We as men are taught not to show emotion but how the hell do you get over losing your family because your wife cheated. If we didnt have kids, I could get past it, but I have 2 girls whom Im feel may now be scarred for life. Any suggestions!


----------



## anchorwatch (Mar 5, 2012)

1) Of course is upsetting, the life you created just changed. You don't get over it. You deal with it as best you can, even if that means you have to push yourself. 

2) Divorce changes children, there are no ifs about it. The net has been pulled out from under them. You'll need to mitigate this as much as you can too. 

All sorts of things happen in life, those who are successful are the ones who have the ability adjust and move forward. 

Do not wallow long in self pity. See it for what it is... she was not a good choice for a LTR. 

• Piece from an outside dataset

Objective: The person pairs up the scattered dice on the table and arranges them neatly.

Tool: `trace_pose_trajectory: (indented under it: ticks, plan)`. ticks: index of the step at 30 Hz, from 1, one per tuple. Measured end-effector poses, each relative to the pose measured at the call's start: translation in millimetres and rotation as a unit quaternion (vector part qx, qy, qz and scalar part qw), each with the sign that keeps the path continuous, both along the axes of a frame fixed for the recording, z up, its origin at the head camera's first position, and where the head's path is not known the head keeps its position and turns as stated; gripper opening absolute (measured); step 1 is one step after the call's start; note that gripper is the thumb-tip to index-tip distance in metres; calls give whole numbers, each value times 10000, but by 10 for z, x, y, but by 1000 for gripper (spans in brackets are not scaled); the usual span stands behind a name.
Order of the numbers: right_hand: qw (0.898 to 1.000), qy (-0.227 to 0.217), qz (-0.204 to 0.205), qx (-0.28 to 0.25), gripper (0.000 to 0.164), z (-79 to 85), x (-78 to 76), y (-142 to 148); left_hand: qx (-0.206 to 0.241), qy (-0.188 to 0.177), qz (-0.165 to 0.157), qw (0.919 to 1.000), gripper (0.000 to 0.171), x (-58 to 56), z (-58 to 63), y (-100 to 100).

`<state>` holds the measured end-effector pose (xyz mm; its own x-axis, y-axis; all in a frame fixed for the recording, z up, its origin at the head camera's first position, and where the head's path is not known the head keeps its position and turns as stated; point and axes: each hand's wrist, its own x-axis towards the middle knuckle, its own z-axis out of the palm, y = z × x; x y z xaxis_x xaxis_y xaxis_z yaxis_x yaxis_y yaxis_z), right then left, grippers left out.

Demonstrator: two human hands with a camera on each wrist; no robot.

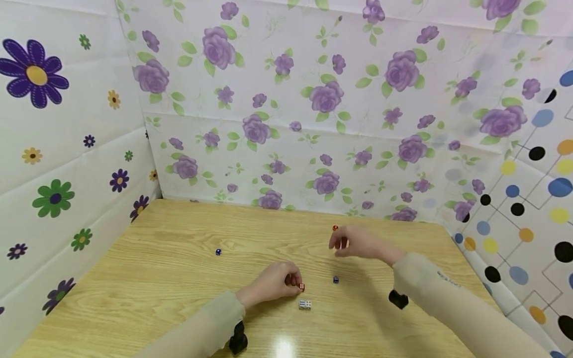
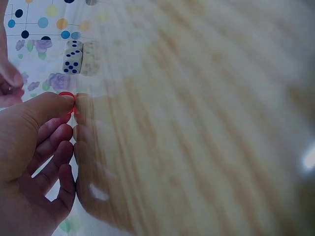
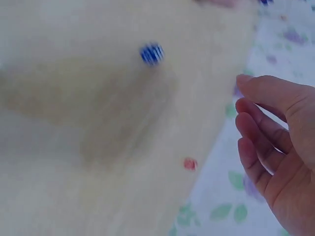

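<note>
My left hand (image 1: pixel 274 282) is low over the table and pinches a red die (image 1: pixel 302 287) between thumb and fingertips. In the left wrist view the thumb covers most of that red die (image 2: pixel 68 94). Just in front of it, two white dice (image 1: pixel 305 305) with blue pips sit side by side. My right hand (image 1: pixel 353 241) hovers above the table, its fingers loosely bent and nothing between them. Beyond its fingertips lies another red die (image 1: pixel 335 227), near the back edge. A blue die (image 1: pixel 335 280) rests on the wood nearer to me, below the right hand.
A second blue die (image 1: pixel 218 252) lies alone to the left on the wooden table (image 1: pixel 170 278). Flower-printed cloth (image 1: pixel 277 149) stands up behind the table and along the left side. Dotted cloth (image 1: pixel 528 209) covers the right side.
</note>
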<state>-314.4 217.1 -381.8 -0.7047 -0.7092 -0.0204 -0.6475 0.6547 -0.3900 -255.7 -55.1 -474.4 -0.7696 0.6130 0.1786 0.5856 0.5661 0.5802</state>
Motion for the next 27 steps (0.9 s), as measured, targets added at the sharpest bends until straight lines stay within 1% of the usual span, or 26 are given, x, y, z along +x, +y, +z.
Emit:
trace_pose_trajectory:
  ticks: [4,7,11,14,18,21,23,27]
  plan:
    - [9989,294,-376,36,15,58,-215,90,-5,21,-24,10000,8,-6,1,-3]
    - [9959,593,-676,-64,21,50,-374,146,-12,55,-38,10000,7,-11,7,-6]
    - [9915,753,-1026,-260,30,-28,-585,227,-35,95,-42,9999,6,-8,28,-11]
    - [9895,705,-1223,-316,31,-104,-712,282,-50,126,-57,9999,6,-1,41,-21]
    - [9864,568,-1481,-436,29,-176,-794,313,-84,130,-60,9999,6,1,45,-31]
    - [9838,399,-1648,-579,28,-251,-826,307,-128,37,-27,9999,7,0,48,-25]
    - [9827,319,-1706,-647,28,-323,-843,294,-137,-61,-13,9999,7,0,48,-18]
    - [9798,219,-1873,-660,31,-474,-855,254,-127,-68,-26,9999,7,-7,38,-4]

So you have a few scars... pick yourself up and dust your self off. Your girls are in need at least one stable and mature parent. 

Best


----------



## travelking (Jun 4, 2014)

My sister gave me a pep talk yesterday about how things will be better-but im really struggling to have any motivation or want to do anything aside from my mind racing constantly. Add to that Im in Grad School and Im wondering if this is gonna stop me from finishing since Ill be so preoccupied with this


----------



## Ixy87 (Oct 2, 2017)

I feel it too. My husband cheated, we have two kids. It's an unbearable pain for us, and as a parent we would do absolutely anything to keep our children from the pain this all causes...but we don't have that choice, sadly. Keep up the positivity as much as possible, keep life as calm and routine as possible. Best wishes!


----------



## Ixy87 (Oct 2, 2017)

travelking said:


> My sister gave me a pep talk yesterday about how things will be better-but im really struggling to have any motivation or want to do anything aside from my mind racing constantly. Add to that Im in Grad School and Im wondering if this is gonna stop me from finishing since Ill be so preoccupied with this



It is SO hard to focus. The thoughts of everything that has happened, is going to happen, the future and how everyone will be affected is daunting!!! Someone on here told me to focus on the here and now, take it a day at a time.


----------



## Bananapeel (May 4, 2015)

travelking said:


> My sister gave me a pep talk yesterday about how things will be better-but im really struggling to have any motivation or want to do anything aside from my mind racing constantly. Add to that Im in Grad School and Im wondering if this is gonna stop me from finishing since Ill be so preoccupied with this


Don't drop out of grad school. You need to set a good role model for your kids on how you can live a successful life on your own and recover from the divorce. Plus, I assume this degree will allow you to get a better or higher paying job so don't sabotage yourself over your ex-wife...she's not worth it.


----------



## Rocky Mountain Yeti (Apr 23, 2017)

:iagree::iagree::iagree::iagree::iagree:


Bananapeel said:


> Don't drop out of grad school. You need to set a good role model for your kids on how you can live a successful life on your own and recover from the divorce. Plus, I assume this degree will allow you to get a better or higher paying job so don't sabotage yourself over your ex-wife...she's not worth it.


----------